Daresbury: IBM BlueGene-L (2048 cores);
Daresbury: IBM BlueGene-P (4096 cores);
Daresbury: 2560 node IBM 1.5 GHz POWER5 (HPCx - subject to approval);
Daresbury: 32 node Harpertown cluster with Nehalem processors and nVidia Tesla GPUs;
Daresbury 32 node Woodcrest cluster with ClearSpeed accelerators;
Lancaster: 124 node Streamline/ Sun cluster 2.6 GHz twin dual core;
Liverpool: 96 node, 196 core Xeon x86 cluster, contributed by Proudman Oceanographic Laboratory, with 5.7 TB of GPFS storage;
Liverpool: 960 node Dell cluster, Pentium IV processors (Physics);
Manchester: 44 node dual processor Opteron cluster, 2.5 TB RAID storage based on 2 GHz Opterons with 2 GB RAM;
Manchester: SGI Prism with 8 Itanium2 processors and 4x ATI FireGL X3 graphics pipes. There was a similar system at Daresbury;
University of Central Lancashire (UCLan): SGI Altix 3700 with 56x Intel Itanium CPUs and an Intel based cluster with 512 cores of 2.66GHz Xeon processore;
Huddersfield: several Beowulf style clusters plus a share of the enCore service hosted at Daresbury (see below). Huddersfield later acquired part of the original Lancs1 NW-GRID system.
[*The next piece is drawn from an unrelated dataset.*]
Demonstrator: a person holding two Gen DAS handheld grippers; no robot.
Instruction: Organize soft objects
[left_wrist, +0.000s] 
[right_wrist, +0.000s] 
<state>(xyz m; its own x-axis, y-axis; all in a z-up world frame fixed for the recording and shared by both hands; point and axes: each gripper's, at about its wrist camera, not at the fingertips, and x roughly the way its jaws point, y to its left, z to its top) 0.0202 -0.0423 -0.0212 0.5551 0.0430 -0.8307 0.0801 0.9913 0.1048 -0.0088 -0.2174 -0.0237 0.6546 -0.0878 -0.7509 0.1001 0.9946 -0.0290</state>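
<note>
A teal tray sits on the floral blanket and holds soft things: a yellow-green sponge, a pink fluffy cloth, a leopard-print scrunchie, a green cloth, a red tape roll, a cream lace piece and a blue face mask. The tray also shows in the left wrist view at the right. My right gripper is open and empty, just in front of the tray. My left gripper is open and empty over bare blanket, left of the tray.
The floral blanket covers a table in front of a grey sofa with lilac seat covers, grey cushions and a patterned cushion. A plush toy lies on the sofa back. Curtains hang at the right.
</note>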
It should also be noted that there are still many separate computer systems in use for academic research in the region. A somethat separate grid of large compute clusters is dedicated to high energy physics users, specifically for analysis of data from the Large Hadron Collider at CERN. This is known as NorthGrid and has partners from physics departments at Lancaster, Liverpool, Manchester and Sheffield with support from the networking team at Daresbury Laboratory.

Further developments are explained below where we refer to the UK e-Infrastructure.

Sun Cluster

Some more information and photos of the NW-GRID Sun cluster at Daresbury can be found here.

Figure 16: NW-GRID Daresbury Sun Cluster.
Image NW-Grid

IBM BlueGene

Two of the futuristic BlueGene systems were installed at the Laboratory, a BlueGene/L and a BluGene/P.

Some more information and photos of BlueGene can be found here.

iDataPlex

Known as SID for STFC iDataPlex, this was a partnership cloud service for University of Huddersfield, STFC staff and for commercial partners via an agreement with OCF plc. The OCF commercial service was referred to as the enCore Compute Cloud, see http://www.ocf.co.uk/what-we-do/encore.

Figure 17: STFC iDataPlex (SID)
Image sid_small

SID comprises a double width compute rack containing 40x nodes. Each node contains 2x six core 2.67 GHz Intel Westmere X56 processors with 24 GB of memory and 250 GB local SATA disk. Two of them have 2x attached nVidia Tesla GPU cards. The nodes are connected by a high performance QLogic Infiniband QDR network switch and GPFS storage.

Like the SP2, this system paved the way for something larger.